Athletic trainers typically do the following:

  • Apply protective or injury-preventive devices, such as tape, bandages, and braces
  • Recognize and evaluate injuries
  • Provide first aid or emergency care
  • Develop and carry out rehabilitation programs for injured athletes
  • Plan and implement comprehensive programs to prevent injury and illness among athletes
  • Perform administrative tasks, such as keeping records and writing reports on injuries and treatment programs

Athletic trainers work with people of all ages and all skill levels, from young children to soldiers and professional athletes. Athletic trainers are usually one of the first healthcare providers on the scene when injuries occur on the field. They work under the direction of a licensed physician and with other healthcare providers, often discussing specific injuries and treatment options or evaluating and treating patients, as directed by a physician. Some athletic trainers meet with a team physician or consulting physician regularly.
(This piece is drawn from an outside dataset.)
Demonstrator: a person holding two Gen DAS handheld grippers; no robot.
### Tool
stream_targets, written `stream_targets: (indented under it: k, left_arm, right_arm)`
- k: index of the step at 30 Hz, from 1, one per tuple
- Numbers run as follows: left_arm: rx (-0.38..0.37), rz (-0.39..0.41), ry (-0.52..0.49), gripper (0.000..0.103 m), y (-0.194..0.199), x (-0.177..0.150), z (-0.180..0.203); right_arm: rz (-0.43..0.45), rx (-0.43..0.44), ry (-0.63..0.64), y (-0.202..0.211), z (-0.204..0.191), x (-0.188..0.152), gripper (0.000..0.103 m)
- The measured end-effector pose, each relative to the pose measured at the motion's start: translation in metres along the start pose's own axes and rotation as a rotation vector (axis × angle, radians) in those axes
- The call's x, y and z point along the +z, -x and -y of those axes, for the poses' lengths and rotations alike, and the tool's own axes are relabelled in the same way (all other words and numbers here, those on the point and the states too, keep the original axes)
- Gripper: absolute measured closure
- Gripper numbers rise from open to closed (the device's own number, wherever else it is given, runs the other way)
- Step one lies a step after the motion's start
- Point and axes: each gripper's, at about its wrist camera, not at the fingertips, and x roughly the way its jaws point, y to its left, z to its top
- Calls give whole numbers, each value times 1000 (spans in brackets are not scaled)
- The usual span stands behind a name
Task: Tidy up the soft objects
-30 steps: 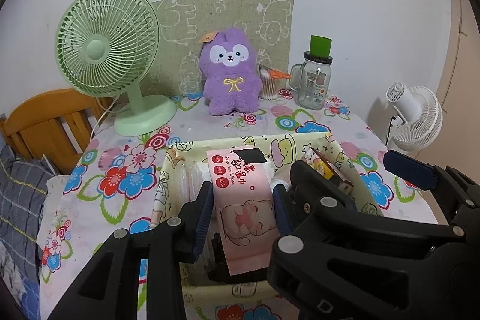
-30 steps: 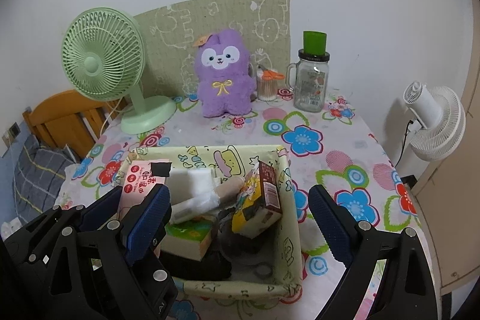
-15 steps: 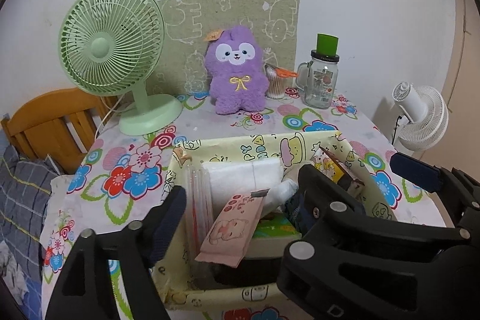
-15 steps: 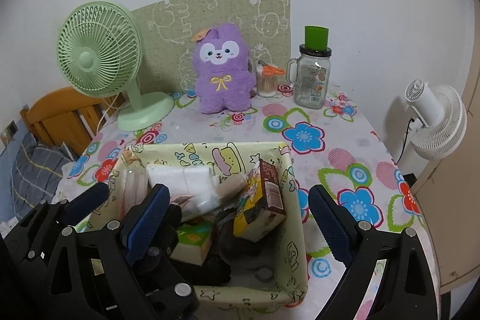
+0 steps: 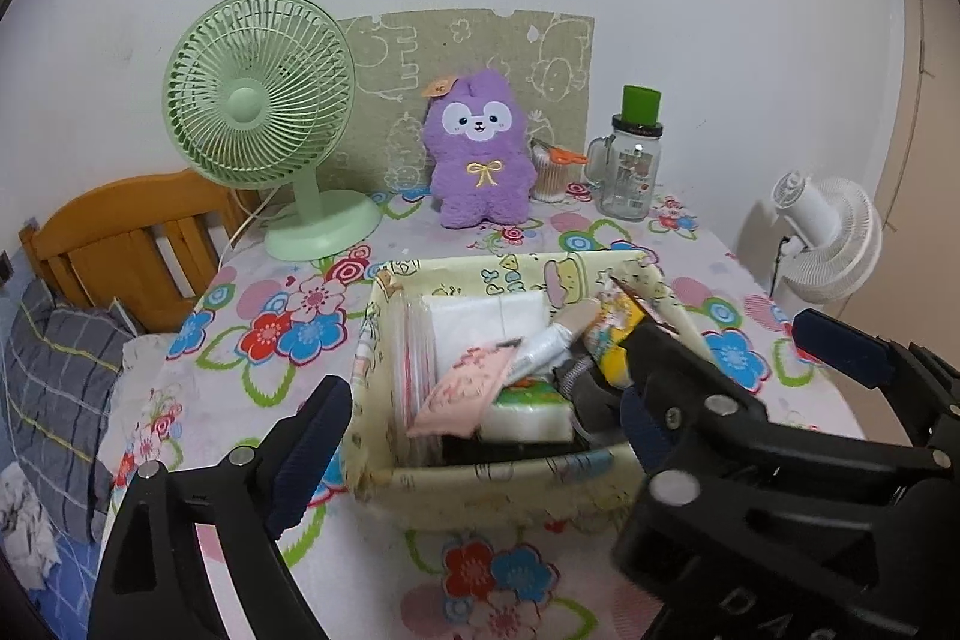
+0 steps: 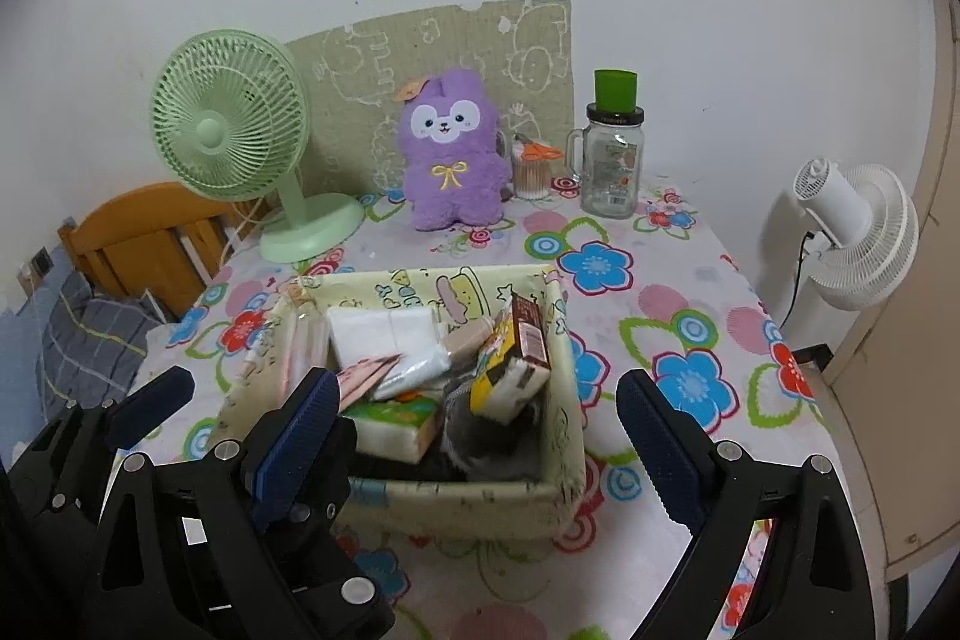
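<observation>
1. Fabric basket (image 5: 492,472): stands on the floral desk (image 5: 252,340), directly ahead of both hand-held grippers.
2. Pink wipes pack (image 5: 465,391): lies inside the basket on its left side, tilted, long axis running up-right toward the white tissue pack (image 5: 486,319); free of both tools.
3. Left hand-held gripper (image 5: 480,436): jaws opening, nothing pressed between them; the pink pack sits just beyond and between the fingertips. Judged the nearer tool.
4. Right hand-held gripper (image 6: 480,424): released, jaws wide, straddling the basket's near right half.
5. Purple plush toy (image 6: 451,148): upright at the desk's far edge, well apart from both; probably the next soft item.
</observation>
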Motion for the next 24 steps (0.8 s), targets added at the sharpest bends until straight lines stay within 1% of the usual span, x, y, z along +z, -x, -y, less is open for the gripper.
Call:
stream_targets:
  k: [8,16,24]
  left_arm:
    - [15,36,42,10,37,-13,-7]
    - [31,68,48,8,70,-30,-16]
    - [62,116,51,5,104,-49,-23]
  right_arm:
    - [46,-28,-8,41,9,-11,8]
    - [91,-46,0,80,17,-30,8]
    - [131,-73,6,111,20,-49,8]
An athletic trainer’s administrative responsibilities may include regular meetings with an athletic director or another administrative officer to deal with budgets, purchasing, policy implementation, and other business-related issues. Athletic trainers plan athletic programs that are compliant with federal and state regulations; for example, they may ensure a football program adheres to laws related to athlete concussions.

Athletic trainers should not be confused with fitness trainers and instructors, which include personal trainers.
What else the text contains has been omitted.